De même que les attentats susdits apprenaient soudain aux Occidentaux que la paix dans laquelle ils vivaient ne les préservait nullement d’une mort violente et que chacun d’entre eux pouvait aussi bien un matin, en se rendant au travail, fraîchement rasé, peigné et parfumé, vêtu de son costume de ville, tenant à la main son attaché-case et, glissé sous le bras, un quotidien, périr déchiqueté par l’explosion d’une bombe, comme un vulgaire soldat sur un champ de bataille, cette mésaventure révéla brusquement à ma conscience amollie par l’aisance matérielle et longtemps épargnée par la peur du lendemain que le contenu de la corne d’abondance qui faisait pleuvoir ses pièces d’or sur moi n’était pas renouvelable à l’infini — le récipient prodigue était vide. La vie insouciante que j’étais parvenu à prolonger jusqu’à l’âge de trente-cinq ans venait ainsi de toucher à son terme, et il allait dès à présent me falloir songer à entrer dans celle, commune et aliénante, et par là même honnie, que j’avais toujours fuie, jusqu’à refuser de m’y préparer en abandonnant mes études de lettres après la licence : la vie active.
Or, le seul emploi — soit celui de maître auxiliaire de français dans quelque collège défavorisé de la banlieue parisienne — auquel m’autorisait à prétendre ce diplôme me faisait horreur. Aussi empruntai-je à mes proches de quoi subvenir à mes besoins durant quelques mois, dans l’espoir que ce laps de temps me permettrait de trouver une place plus enviable dans les rapports de production.

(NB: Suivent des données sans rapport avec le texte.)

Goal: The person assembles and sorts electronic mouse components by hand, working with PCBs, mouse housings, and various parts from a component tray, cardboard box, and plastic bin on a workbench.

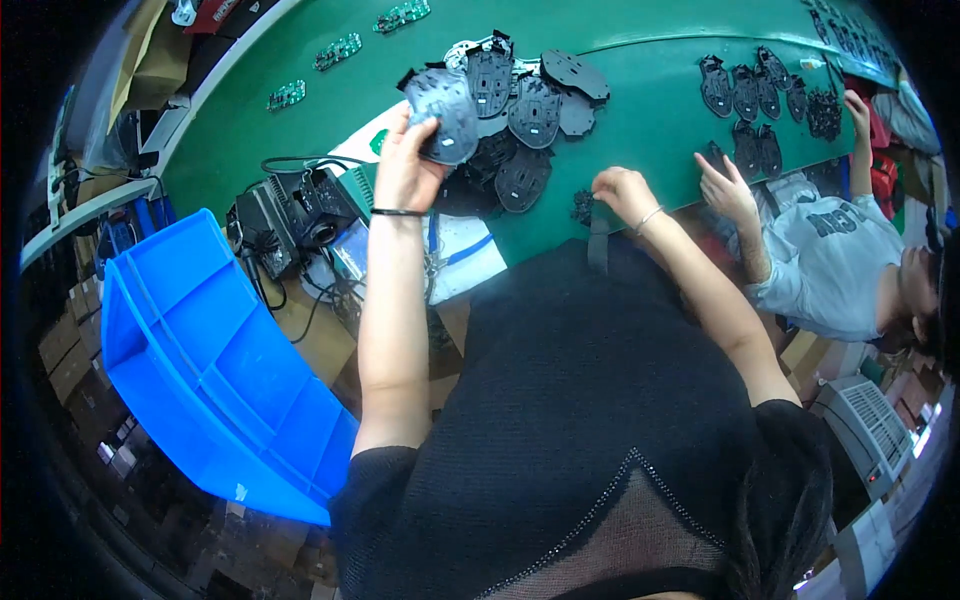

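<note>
A black, rounded plastic shell (447, 118), shaped like the base of a computer mouse, is gripped in my left hand (404, 168), raised over the far part of the green table. Beside it lies a heap of similar black shells (530, 110), some overlapping. My right hand (625, 198) hovers near the table's front edge with its fingers pinched together; whatever they hold is too small or hidden to make out. Just left of those fingertips sits a little pile of small black parts (582, 207).
Several green circuit boards (337, 52) lie at the back left of the table (640, 110). A black boxy device (300, 215) with cables stands left of my forearm, above a blue plastic bin (230, 370). At right, a co-worker's hand (730, 192) is near more black shells (745, 92).
</note>
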Action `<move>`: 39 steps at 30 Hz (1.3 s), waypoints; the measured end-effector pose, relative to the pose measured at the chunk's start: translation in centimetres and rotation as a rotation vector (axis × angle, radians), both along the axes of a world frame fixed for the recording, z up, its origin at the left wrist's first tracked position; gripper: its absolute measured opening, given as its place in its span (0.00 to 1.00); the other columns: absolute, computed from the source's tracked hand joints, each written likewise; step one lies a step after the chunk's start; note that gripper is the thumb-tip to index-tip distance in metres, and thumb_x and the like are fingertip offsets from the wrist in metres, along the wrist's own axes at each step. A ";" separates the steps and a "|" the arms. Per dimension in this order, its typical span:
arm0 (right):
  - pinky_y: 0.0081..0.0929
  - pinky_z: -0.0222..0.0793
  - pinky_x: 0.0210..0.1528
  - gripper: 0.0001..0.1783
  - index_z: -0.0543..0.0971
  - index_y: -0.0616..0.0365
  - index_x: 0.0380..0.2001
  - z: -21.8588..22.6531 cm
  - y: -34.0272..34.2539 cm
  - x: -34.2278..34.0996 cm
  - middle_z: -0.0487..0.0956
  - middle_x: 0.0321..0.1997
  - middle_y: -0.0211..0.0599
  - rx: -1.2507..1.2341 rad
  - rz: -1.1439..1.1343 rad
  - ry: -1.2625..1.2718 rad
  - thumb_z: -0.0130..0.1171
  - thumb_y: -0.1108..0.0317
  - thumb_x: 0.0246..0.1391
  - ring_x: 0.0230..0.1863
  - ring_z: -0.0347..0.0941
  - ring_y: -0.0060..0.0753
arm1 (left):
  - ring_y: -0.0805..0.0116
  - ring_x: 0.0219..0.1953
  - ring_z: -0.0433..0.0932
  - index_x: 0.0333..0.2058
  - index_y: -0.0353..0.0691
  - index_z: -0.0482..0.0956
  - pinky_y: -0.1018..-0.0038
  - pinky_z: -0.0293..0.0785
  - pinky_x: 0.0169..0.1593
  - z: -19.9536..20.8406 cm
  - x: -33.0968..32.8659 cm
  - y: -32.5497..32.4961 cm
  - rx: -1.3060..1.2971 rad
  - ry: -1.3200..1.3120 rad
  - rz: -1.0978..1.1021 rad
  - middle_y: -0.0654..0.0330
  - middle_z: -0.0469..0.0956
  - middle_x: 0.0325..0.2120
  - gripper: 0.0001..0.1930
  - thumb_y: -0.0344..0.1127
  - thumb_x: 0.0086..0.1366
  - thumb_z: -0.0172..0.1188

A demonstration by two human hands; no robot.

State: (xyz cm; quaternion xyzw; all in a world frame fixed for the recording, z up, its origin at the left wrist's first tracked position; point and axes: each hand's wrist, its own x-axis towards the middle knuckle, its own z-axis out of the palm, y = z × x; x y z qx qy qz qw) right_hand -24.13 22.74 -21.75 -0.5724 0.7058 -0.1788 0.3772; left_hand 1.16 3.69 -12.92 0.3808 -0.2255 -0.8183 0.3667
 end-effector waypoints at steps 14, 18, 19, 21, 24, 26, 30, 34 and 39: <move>0.30 0.67 0.31 0.04 0.74 0.58 0.24 0.1 -0.2 1.1 0.72 0.26 0.39 -0.052 -0.084 0.005 0.58 0.73 0.42 0.27 0.71 0.38 | 0.49 0.44 0.74 0.55 0.47 0.55 0.59 0.77 0.38 0.5 -0.4 6.4 0.122 0.161 -0.211 0.53 0.70 0.46 0.21 0.35 0.64 0.46; 0.24 0.67 0.29 0.04 0.74 0.60 0.25 -0.4 -0.5 0.1 0.74 0.25 0.37 -0.054 -0.124 -0.054 0.58 0.73 0.43 0.26 0.72 0.29 | 0.47 0.46 0.72 0.56 0.47 0.53 0.61 0.79 0.38 0.5 -0.1 6.7 0.085 0.133 -0.255 0.52 0.67 0.49 0.22 0.38 0.64 0.45; 0.22 0.66 0.28 0.05 0.74 0.61 0.24 -0.5 -0.5 -0.1 0.75 0.25 0.35 -0.034 -0.157 -0.110 0.58 0.72 0.44 0.25 0.72 0.25 | 0.47 0.46 0.72 0.56 0.47 0.53 0.61 0.79 0.38 0.4 0.0 6.9 0.089 0.136 -0.260 0.52 0.67 0.49 0.22 0.38 0.64 0.45; 0.19 0.66 0.28 0.05 0.74 0.60 0.25 -0.5 -0.5 -0.7 0.76 0.26 0.33 0.072 -0.242 -0.308 0.59 0.72 0.45 0.26 0.72 0.22 | 0.48 0.46 0.72 0.56 0.47 0.54 0.63 0.79 0.38 0.2 0.0 7.2 0.100 0.112 -0.256 0.52 0.67 0.49 0.22 0.38 0.64 0.45; 0.16 0.66 0.29 0.04 0.74 0.60 0.27 1.1 -0.8 -0.7 0.76 0.26 0.29 0.195 -0.392 -0.691 0.59 0.72 0.47 0.28 0.72 0.19 | 0.51 0.41 0.76 0.54 0.47 0.55 0.67 0.79 0.33 -0.1 -0.4 7.5 0.142 0.102 -0.232 0.52 0.70 0.46 0.20 0.36 0.64 0.45; 0.15 0.66 0.29 0.04 0.75 0.59 0.28 2.6 -1.3 -0.3 0.76 0.26 0.28 0.214 -0.458 -0.874 0.59 0.72 0.47 0.29 0.72 0.18 | 0.53 0.40 0.76 0.53 0.46 0.56 0.68 0.79 0.32 -0.1 -0.6 7.6 0.141 0.078 -0.252 0.52 0.71 0.44 0.20 0.37 0.64 0.45; 0.15 0.68 0.31 0.06 0.75 0.60 0.32 5.7 -2.7 0.7 0.77 0.27 0.31 0.106 -0.476 -1.153 0.58 0.74 0.48 0.30 0.73 0.20 | 0.53 0.39 0.77 0.53 0.45 0.56 0.68 0.79 0.32 -0.1 -1.4 7.8 0.137 0.080 -0.272 0.52 0.72 0.44 0.19 0.37 0.64 0.45; 0.15 0.69 0.33 0.06 0.76 0.63 0.32 8.3 -3.6 1.0 0.78 0.30 0.34 0.001 -0.293 -0.860 0.57 0.76 0.48 0.31 0.73 0.20 | 0.56 0.39 0.77 0.53 0.45 0.57 0.69 0.79 0.32 0.4 -2.0 8.0 0.139 0.092 -0.275 0.54 0.72 0.43 0.20 0.36 0.63 0.47; 0.15 0.70 0.34 0.06 0.77 0.65 0.32 11.1 -4.4 2.6 0.78 0.31 0.34 -0.007 -0.278 -0.852 0.57 0.77 0.48 0.31 0.74 0.20 | 0.59 0.37 0.78 0.52 0.44 0.58 0.71 0.79 0.32 1.3 -2.0 8.1 0.087 0.078 -0.265 0.56 0.72 0.41 0.21 0.34 0.60 0.49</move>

Afin de prolonger le plus possible ce petit capital, je réduisis de façon draconienne mon train de vie en bannissant la moindre dépense qui ne fût pas de première nécessité, prohibant toute sortie au théâtre, au concert ou au cinéma, tout achat de livres, de disques ou de vêtements, me dispensant d’emprunter l’autobus, le métro ou le taxi pour ne plus circuler qu’à bicyclette, m’abstenant de fréquenter les cafés ainsi que les brasseries, où je déjeunais jusque-là presque journellement, prenant en outre garde à ne puiser qu’avec la plus extrême parcimonie parmi les biens peu appétissantes provendes que je rapportais des supérettes minimarges où je m’approvisionnais désormais (et dont le parcours des étals austères et sous-assortis me pénétrait de l’impression étrange — saugrenue même, au regard de la politique de privatisations que menait alors le gouvernement, pourtant socialiste, de Lionel Jospin — d’être entré dans un magasin de comestibles sous une économie planifiée) en limitant mon alimentation quotidienne à un unique repas, que je prenais en début d’après-midi afin de répartir de part et d’autre de la journée la sensation de faim qui m’élançait presque continûment, parfois même jusqu’au cœur de la nuit.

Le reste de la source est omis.